## Try it:
Skip the pictures and give back the rest of the listing exactly.

________

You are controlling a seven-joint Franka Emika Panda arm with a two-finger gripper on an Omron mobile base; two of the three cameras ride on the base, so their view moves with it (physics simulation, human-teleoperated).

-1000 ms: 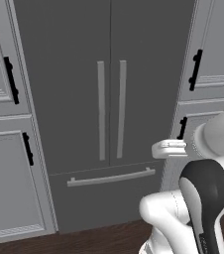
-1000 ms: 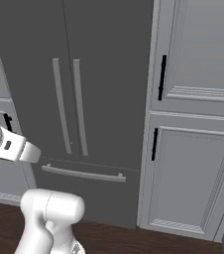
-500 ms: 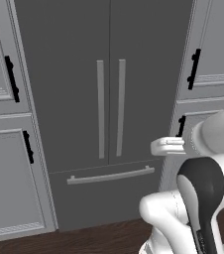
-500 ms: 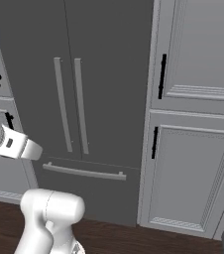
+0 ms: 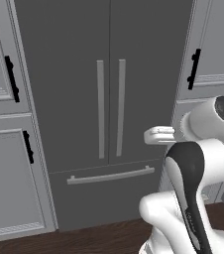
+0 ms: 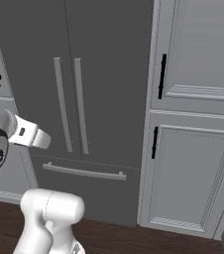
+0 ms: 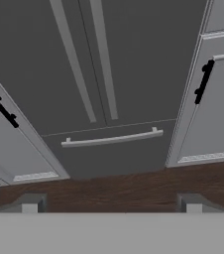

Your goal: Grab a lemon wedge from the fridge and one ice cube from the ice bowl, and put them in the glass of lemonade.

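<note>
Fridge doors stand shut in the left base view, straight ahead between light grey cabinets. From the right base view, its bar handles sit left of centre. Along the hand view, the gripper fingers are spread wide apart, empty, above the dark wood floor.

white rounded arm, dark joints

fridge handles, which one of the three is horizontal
The drawer handle along the fridge bottom; the two door handles above it stand vertical, side by side.
</note>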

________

## Reply to the exercise:
You are controlling a seven-joint Franka Emika Panda arm with a two-finger gripper on an Omron mobile base; two of the three cameras ride on the base, so their view moves with it (physics simulation, human-teleoperated).

-1000 ms: 
-1000 ms: 
-500 ms: 
-500 ms: 
+0 ms: 
+0 ms: 
+0 ms: 

Your goal: Grab a lemon wedge from the fridge and one ice cube from the ice bowl, and put them in the glass of lemonade.

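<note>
Fridge doors stand shut in the left base view, straight ahead between light grey cabinets. From the right base view, its bar handles sit left of centre. Along the hand view, the gripper fingers are spread wide apart, empty, above the dark wood floor.

white rounded arm, dark joints

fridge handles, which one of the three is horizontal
The drawer handle along the fridge bottom; the two door handles above it stand vertical, side by side.
</note>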

With this, the exercise is finished.